* [What is needed]: Word for word, restate the lines of the listing below from the line with "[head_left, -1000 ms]" through the line with "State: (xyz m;", and do not include the pictures.

______________________________

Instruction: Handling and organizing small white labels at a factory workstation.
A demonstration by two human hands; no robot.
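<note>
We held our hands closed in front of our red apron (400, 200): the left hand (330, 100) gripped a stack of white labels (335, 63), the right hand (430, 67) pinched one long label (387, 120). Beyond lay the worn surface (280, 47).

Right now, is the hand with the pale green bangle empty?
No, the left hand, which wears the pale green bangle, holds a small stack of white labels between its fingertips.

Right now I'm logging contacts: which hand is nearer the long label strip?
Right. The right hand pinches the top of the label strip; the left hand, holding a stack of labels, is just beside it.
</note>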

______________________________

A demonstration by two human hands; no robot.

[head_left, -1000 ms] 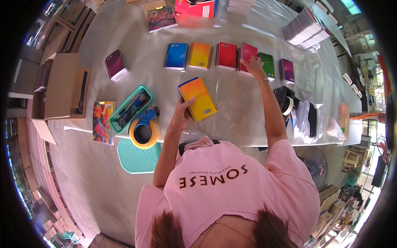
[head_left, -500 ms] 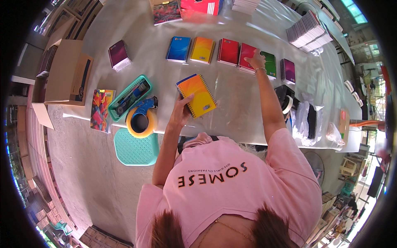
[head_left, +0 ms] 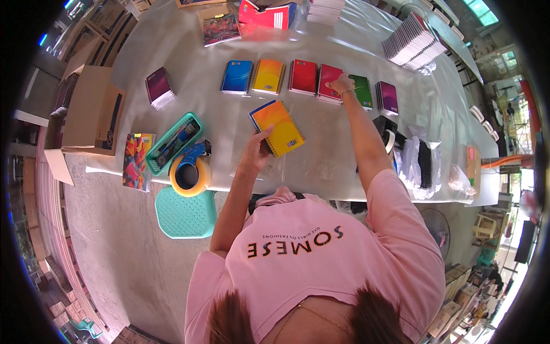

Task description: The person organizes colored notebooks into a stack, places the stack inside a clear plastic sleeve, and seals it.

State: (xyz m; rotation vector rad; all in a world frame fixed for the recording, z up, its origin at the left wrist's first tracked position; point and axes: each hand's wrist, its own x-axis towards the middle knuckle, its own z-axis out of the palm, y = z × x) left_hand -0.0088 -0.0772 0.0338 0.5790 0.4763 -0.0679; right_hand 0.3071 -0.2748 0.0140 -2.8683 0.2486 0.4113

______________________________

* [Answer space]:
[head_left, -1000 ms] 
[head_left, -500 ms] 
[head_left, +0 ms] 

Task description: The person organizes colored notebooks into a stack, places the stack inside a clear plastic sleeve, and seals it.

State: (xyz m; rotation vector rad; all in a world frame fixed for the recording, z up, its origin at the left wrist's first tracked position; point and axes: each hand's wrist, its own x-axis towards the middle knuckle, its own z-axis out of the palm, y = z × x) left_hand -0.0088 -0.0772 0.0338 0.5790 0.4763 -0.0679; right_hand 0.3071 -0.2748 0.0140 -2.8683 0.2486 0.4113

This completes the exercise.